By Reinstating “Super 301” Authority, Bill Would Allow U.S. Trade Rep. to Enforce Trade Laws That Promote Domestic Manufacturing, Jobs
WASHINGTON, DC— U.S. Senator Bob Casey (D-PA) joined Senators Sherrod Brown (D-OH) and Debbie Stabenow (D-MI) to introduce the Trade Enforcement Priorities Act of 2011, legislation that would give the federal government more authority to address trade barriers that undermine American workers and domestic manufacturing by reinstating “Super 301” authority.
“Pennsylvania workers have been put at a disadvantage because of unfair trade and lax enforcement of trade laws designed to level the playing field,” said Senator Casey. “We need strong tools to fight unfair trade practices and those tools must be utilized for the benefit of workers and the U.S. economy.”
Sections 301-310 of the Trade Act of 1974 address trade barriers that violate U.S. rights under a trade agreement or represent discriminatory practices that undermine U.S. Commerce. Section 310 of the act, also known as “Super 301,” requires the U.S. Trade Representative (USTR) to examine and report on the most egregious trade barriers that adversely affect American exports. If the USTR identifies a measure as a “priority foreign country practice,” it is required to initiate a full Section 301 investigation. Super 301 is intended to promote U.S. exports and to signal to our trading partners that certain actions which adversely affect U.S. commerce will warrant immediate action.

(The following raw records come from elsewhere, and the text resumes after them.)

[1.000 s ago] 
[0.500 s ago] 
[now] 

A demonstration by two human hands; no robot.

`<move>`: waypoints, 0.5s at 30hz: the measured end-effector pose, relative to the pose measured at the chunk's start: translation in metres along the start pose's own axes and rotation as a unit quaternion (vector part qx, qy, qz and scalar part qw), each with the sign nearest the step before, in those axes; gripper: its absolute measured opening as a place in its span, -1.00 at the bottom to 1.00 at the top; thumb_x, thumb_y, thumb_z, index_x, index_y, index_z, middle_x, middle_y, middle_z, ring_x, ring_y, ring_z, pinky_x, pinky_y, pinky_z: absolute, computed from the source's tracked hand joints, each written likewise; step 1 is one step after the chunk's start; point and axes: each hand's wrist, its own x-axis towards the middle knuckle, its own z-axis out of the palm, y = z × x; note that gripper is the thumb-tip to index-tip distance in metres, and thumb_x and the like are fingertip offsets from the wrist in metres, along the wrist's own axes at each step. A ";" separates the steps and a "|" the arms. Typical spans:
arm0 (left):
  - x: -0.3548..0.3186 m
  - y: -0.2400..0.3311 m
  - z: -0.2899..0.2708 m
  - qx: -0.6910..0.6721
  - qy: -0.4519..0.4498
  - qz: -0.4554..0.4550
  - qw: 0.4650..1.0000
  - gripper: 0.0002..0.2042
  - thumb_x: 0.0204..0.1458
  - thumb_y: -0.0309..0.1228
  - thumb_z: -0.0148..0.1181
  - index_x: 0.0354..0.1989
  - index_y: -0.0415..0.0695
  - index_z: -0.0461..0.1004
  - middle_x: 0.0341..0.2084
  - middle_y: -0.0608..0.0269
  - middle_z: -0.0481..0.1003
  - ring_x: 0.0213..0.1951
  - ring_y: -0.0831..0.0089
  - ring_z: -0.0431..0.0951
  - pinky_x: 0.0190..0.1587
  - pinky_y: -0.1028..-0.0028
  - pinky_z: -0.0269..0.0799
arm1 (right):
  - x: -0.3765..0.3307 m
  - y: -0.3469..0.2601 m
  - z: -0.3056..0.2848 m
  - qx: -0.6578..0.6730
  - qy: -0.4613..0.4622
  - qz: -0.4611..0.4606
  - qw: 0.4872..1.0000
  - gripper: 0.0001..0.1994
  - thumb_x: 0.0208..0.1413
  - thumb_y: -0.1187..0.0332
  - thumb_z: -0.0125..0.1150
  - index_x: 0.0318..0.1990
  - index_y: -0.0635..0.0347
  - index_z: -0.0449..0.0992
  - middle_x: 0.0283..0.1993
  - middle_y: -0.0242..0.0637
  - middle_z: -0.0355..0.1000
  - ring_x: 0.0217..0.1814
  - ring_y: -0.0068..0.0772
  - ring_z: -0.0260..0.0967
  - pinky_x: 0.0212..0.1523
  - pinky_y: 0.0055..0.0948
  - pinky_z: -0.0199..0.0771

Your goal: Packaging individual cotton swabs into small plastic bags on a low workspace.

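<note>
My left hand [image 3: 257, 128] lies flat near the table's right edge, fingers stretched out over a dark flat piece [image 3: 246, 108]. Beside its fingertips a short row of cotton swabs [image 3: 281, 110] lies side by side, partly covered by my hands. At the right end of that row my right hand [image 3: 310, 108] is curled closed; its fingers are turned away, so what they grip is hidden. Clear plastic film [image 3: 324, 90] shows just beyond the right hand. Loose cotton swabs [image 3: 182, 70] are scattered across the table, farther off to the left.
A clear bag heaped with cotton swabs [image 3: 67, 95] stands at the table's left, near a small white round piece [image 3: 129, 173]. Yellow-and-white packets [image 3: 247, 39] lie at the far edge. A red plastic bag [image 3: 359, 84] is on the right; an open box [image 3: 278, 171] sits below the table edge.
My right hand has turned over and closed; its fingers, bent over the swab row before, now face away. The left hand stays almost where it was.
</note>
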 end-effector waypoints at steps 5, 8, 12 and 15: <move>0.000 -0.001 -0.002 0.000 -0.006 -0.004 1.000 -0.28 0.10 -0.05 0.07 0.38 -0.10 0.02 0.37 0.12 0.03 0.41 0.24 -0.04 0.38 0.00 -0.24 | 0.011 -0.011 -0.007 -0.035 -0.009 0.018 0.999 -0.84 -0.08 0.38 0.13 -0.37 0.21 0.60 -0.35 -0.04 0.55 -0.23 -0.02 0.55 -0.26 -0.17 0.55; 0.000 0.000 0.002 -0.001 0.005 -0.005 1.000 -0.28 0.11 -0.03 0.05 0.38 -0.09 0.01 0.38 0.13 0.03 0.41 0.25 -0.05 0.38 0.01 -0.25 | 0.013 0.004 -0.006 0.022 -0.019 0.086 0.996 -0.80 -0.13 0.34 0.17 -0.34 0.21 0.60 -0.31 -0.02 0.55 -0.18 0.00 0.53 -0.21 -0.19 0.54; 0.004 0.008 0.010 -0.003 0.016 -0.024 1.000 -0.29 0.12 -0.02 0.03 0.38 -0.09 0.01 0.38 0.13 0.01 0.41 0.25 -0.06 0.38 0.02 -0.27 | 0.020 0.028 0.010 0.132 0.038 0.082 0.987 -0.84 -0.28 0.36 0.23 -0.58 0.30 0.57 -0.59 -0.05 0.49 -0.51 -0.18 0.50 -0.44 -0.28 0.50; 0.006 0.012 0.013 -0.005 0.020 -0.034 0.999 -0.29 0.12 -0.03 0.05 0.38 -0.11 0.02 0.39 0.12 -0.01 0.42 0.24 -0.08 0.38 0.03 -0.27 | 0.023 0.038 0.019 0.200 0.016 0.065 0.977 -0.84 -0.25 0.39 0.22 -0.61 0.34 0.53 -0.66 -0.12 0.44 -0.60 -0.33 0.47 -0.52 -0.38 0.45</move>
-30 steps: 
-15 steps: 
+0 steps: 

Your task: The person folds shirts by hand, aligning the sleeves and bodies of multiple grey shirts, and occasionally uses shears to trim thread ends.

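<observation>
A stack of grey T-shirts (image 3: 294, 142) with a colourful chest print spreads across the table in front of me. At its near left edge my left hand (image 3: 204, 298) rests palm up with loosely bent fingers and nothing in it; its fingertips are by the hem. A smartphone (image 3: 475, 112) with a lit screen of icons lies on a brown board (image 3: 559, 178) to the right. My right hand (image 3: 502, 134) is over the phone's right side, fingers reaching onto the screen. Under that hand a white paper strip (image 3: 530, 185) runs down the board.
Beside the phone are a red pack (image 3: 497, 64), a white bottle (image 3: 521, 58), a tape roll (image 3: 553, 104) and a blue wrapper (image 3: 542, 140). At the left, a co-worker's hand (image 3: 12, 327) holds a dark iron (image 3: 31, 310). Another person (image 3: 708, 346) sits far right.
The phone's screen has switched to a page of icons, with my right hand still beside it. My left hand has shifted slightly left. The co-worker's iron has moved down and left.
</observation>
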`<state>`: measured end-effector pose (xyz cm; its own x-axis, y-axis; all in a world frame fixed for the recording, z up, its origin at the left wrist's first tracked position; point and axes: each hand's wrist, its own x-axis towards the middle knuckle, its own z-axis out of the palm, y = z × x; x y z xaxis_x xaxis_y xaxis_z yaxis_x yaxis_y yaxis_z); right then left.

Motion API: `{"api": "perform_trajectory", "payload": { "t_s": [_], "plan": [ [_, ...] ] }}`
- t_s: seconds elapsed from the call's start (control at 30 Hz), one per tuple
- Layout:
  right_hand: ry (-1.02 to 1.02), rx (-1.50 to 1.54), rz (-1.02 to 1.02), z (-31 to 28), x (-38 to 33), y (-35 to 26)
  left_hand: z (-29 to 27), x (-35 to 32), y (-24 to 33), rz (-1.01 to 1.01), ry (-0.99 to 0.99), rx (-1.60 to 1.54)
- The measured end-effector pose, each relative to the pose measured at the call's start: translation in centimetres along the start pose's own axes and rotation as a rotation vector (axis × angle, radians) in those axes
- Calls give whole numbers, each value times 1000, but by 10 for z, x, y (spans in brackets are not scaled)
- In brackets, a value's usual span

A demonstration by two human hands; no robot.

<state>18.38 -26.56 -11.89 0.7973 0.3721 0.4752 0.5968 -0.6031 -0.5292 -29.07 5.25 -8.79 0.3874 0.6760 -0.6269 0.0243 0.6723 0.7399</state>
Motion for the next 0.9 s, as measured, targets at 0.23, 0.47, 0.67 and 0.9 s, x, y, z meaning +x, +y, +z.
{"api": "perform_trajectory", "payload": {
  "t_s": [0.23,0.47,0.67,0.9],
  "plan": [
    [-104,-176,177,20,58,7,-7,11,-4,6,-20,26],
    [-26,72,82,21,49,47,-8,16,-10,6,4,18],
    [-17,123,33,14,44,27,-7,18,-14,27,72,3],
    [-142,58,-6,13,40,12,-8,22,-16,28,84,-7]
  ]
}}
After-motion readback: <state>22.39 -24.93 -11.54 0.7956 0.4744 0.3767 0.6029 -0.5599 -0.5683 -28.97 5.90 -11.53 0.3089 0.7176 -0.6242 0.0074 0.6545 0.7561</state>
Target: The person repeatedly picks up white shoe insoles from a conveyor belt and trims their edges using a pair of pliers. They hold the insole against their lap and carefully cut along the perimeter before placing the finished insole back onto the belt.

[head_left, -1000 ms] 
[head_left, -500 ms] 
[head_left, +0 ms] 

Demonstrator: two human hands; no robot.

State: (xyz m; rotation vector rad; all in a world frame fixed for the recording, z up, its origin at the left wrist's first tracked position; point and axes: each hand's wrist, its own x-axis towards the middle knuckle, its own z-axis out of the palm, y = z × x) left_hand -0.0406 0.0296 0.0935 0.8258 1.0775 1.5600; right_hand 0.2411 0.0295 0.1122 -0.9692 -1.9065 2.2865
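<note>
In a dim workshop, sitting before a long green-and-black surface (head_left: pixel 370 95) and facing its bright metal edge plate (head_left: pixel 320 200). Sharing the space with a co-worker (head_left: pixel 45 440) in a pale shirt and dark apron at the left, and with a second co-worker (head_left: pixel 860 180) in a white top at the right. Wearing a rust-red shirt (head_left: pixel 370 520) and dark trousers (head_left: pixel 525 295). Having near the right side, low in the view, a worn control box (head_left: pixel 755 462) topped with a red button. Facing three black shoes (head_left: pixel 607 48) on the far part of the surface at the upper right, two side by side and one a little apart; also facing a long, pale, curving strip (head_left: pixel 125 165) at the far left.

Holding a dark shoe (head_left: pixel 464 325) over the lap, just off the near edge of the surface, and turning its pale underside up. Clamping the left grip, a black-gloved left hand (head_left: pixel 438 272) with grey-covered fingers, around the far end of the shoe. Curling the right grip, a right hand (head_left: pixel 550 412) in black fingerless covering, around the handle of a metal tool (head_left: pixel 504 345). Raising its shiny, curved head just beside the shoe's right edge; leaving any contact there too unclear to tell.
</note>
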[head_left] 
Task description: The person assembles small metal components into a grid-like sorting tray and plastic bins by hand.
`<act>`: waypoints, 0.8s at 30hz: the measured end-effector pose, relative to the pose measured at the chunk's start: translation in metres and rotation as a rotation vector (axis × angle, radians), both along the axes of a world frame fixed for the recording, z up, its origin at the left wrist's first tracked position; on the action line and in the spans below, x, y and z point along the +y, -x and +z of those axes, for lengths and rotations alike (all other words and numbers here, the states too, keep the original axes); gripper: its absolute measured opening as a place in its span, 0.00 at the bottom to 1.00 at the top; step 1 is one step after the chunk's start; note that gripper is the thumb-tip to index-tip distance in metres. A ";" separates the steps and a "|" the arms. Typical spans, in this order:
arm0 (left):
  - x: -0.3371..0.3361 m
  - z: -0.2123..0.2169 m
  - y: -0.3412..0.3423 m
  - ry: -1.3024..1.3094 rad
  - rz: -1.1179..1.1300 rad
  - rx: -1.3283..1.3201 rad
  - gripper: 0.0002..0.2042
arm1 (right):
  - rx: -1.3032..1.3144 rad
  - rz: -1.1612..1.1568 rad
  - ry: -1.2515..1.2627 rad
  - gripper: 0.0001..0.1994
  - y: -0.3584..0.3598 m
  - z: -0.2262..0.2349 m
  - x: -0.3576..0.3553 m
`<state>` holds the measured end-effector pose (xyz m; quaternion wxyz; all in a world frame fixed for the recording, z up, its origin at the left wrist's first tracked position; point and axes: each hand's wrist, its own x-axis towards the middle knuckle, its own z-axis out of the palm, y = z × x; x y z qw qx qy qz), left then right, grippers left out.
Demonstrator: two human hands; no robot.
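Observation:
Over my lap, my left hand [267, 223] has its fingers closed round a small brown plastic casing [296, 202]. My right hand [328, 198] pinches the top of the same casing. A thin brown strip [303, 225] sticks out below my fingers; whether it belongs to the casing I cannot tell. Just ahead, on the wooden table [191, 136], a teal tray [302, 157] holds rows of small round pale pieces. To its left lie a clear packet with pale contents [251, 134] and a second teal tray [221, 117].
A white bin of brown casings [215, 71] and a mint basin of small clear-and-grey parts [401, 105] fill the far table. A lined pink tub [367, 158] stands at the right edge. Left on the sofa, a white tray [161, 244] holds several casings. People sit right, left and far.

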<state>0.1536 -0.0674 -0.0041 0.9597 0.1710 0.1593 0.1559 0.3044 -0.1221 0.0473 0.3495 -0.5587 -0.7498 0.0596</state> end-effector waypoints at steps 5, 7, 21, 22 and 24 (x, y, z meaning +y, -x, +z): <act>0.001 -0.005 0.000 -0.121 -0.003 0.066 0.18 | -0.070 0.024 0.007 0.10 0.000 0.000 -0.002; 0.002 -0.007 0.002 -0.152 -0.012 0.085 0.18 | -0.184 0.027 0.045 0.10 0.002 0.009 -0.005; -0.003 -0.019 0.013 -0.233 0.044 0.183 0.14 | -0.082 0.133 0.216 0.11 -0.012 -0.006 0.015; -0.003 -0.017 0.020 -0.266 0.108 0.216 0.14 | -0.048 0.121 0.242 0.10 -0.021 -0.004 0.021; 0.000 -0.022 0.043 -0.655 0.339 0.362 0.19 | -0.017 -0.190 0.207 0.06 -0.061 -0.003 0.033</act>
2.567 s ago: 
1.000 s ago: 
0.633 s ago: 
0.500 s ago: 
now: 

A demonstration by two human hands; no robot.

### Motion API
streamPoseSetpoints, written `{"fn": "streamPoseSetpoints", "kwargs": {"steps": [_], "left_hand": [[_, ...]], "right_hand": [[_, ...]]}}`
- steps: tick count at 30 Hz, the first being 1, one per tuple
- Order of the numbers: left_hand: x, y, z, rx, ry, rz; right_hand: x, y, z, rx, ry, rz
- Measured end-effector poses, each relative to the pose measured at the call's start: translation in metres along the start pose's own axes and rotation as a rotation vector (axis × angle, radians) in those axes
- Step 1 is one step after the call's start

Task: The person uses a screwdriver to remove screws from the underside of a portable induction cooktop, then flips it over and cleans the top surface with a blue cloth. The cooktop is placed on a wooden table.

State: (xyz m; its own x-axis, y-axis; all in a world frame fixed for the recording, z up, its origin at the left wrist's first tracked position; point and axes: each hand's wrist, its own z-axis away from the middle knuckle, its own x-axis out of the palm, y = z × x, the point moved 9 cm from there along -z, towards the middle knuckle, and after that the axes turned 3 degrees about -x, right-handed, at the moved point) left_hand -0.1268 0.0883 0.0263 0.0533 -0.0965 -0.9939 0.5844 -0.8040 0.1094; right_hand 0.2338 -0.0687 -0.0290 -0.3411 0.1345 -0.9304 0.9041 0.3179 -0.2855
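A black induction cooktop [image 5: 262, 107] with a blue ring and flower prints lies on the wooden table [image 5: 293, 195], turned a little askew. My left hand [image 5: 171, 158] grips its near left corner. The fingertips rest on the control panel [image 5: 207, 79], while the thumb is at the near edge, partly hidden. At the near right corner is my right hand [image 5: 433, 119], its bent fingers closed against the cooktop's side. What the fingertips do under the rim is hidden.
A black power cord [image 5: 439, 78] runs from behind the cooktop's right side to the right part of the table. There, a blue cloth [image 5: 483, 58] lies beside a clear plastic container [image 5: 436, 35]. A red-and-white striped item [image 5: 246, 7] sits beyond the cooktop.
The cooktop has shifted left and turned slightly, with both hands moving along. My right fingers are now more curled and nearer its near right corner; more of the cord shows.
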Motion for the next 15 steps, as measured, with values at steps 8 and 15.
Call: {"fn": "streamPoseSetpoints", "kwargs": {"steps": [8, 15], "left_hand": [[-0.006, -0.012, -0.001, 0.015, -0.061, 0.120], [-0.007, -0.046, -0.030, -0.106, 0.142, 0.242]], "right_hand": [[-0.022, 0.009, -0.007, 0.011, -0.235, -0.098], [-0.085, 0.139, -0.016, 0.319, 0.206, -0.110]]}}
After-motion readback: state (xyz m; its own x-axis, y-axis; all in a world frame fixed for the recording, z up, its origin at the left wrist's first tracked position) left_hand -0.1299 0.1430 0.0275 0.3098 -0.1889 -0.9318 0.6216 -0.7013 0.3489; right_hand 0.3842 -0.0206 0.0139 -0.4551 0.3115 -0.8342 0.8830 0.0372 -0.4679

Despite these laws, the USTR has largely ignored its enforcement responsibilities over the past eight years, failing to issue a Super 301 since 2001. The Trade Enforcement Priorities Act of 2011 would require the USTR to analyze trade barriers in the National Trade Estimates Report to determine which have the most adverse effect on U.S. exports and employment. Under the bill, the USTR – in consultation with other relevant agencies and Congress – would be required to prioritize its enforcement strategy and work with those countries that have a pattern of unfair trade practices. If the USTR identifies a practice occurring in a country that has a signed a trade agreement with the U.S., previously agreed-to methods of addressing disputes would be used. For example, if an unfair practice is addressed under the WTO Agreement, USTR would be required to seek consultation under the dispute settlement process. If the practice is occurring in a country that does not have an agreement with the U.S., bilateral consultations would be required until an appropriate remedy is identified.